• **WORK INSTRUCTION**:
Return the listing below exactly as it stands. Pictures stay out.

+ + + + + + +

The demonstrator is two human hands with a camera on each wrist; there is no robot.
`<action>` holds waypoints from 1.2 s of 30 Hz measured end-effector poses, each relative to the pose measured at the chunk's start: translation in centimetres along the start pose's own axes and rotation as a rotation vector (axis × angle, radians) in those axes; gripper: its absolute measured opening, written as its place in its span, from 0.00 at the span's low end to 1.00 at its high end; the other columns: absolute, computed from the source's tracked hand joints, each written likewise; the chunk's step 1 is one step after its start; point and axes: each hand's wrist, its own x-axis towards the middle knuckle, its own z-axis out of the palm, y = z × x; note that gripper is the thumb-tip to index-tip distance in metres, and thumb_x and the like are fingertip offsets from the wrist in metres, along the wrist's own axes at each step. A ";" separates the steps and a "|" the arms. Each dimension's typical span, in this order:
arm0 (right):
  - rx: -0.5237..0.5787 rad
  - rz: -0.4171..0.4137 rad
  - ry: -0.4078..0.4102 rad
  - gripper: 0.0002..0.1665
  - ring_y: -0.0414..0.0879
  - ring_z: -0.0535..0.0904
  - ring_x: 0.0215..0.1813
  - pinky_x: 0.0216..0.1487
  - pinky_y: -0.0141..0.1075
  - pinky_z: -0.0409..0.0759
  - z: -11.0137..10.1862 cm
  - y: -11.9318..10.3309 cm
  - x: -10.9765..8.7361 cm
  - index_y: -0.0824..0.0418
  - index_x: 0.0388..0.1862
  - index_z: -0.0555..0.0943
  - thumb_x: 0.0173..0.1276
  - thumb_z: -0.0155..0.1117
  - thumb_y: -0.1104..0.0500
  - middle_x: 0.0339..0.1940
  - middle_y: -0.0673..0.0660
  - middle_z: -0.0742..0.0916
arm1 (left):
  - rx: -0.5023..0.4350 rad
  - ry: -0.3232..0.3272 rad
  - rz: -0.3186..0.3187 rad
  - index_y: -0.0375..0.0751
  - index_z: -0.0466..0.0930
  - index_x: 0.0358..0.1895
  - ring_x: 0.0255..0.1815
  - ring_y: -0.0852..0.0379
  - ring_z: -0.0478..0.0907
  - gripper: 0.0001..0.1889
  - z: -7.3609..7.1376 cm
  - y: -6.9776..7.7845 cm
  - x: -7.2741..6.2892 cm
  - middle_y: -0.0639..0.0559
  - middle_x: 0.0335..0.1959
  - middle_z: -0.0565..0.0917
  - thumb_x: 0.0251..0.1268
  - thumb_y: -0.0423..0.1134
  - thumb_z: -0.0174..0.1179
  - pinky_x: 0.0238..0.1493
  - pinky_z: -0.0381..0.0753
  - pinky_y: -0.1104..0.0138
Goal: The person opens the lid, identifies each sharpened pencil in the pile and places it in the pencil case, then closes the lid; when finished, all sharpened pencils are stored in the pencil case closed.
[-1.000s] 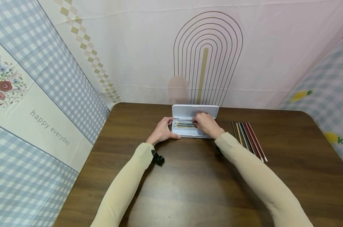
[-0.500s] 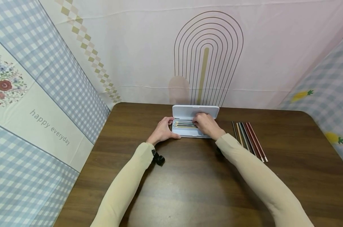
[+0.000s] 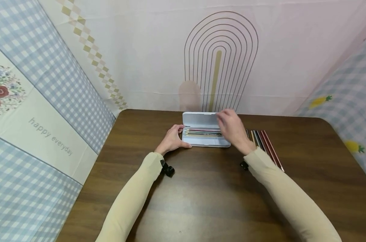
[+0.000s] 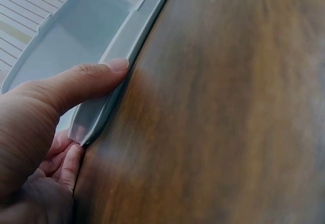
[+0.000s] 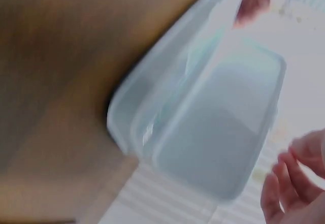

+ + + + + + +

• **EXERCISE ANSWER**:
The demonstrator is two human hands with a camera on each wrist; there is no robot.
`<action>` holds waypoints from 1.2 s of 30 Hz measured end-effector poses, each relative to the pose measured at the chunk's start: translation in centimetres along the start pose's own axes and rotation as a rotation vector (axis × angle, radians) in those axes; gripper: its absolute measured opening, written as its place in its span, from 0.00 at the span's low end to 1.00 at its high end; the other columns: absolute, computed from the source's tracked hand joints, each written likewise; the chunk's step 1 is one step after its start; point and axes: each hand's wrist, its own x-axis towards the middle knuckle, its own z-axis out of the palm, y = z × x; note that gripper is the thumb-tip to index-tip distance in metres, and thumb_x and the like are fingertip offsets from the wrist in metres, along the wrist's own axes at each step. A ";" separates the steps and a "|" the arms. Each dimension's typical span, in this order:
arm0 (right):
  - rx: -0.5237..0.5787 rad
  - rz: -0.4171..0.4137 rad
  - ry: -0.4078..0.4102 rad
  - gripper: 0.0002..0.1665
  - ring_y: -0.0414..0.0879
  - ring_z: -0.0535..0.0904
  - ring_x: 0.0215..0.1813
  - pinky_x: 0.0216..0.1487
  - pinky_y: -0.0141..0.1075
  - pinky_z: -0.0409..0.0759
  - z: -11.0137..10.1862 cm
  - y: -11.9318..10.3309 cm
  - x: -10.9765..8.7361 cm
  - index_y: -0.0824..0.0418
  - index_x: 0.0388..0.1862
  - index_z: -0.0555..0.0943
  - thumb_x: 0.0173..0.1276
  - thumb_z: -0.0155..0.1117
  - thumb_y: -0.1104..0.0500
  - middle_x: 0.0339..0.1940
  - middle_y: -0.0673..0.0660
  - middle_z: -0.0742..0.0916
arm1 (left):
  - rx: -0.5023..0.4350 rad
  - ry: -0.3232..0.3272 rad
  - rz: -0.3186..0.3187 rad
  - index_y: -0.0375..0.0751
  - index_z: -0.0466..0.0930
  - index_x: 0.0358..0.1895
  - ring_x: 0.0255..0.1815
  - ring_y: -0.0852..0.0379
  - ring_z: -0.0478..0.0907
  - gripper: 0.0001..0.1889
  - z: -7.3609..7.1376 cm
  - y: -6.9776..7.7845 cm
  - x: -7.2741..6.2892 cm
  - middle_y: -0.0639..0.0559
  - middle_x: 0.0335..0.1959
  - middle_z: -0.0565..0.0917
  - thumb_x: 0.0251..0.1268
  - thumb_y: -0.0423..0.1134
  - thumb_z: -0.0174..0.1179
  - pinky_x: 0.0238..0.1493
  - pinky_z: -0.0381..0.0753
  - pinky_y: -0.1104..0.0138
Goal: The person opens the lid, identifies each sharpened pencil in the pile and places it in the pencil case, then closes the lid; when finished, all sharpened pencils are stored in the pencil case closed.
[-1.000s] 
[-0.500s] 
[+0.000s] 
[+0.000s] 
[+0.000s] 

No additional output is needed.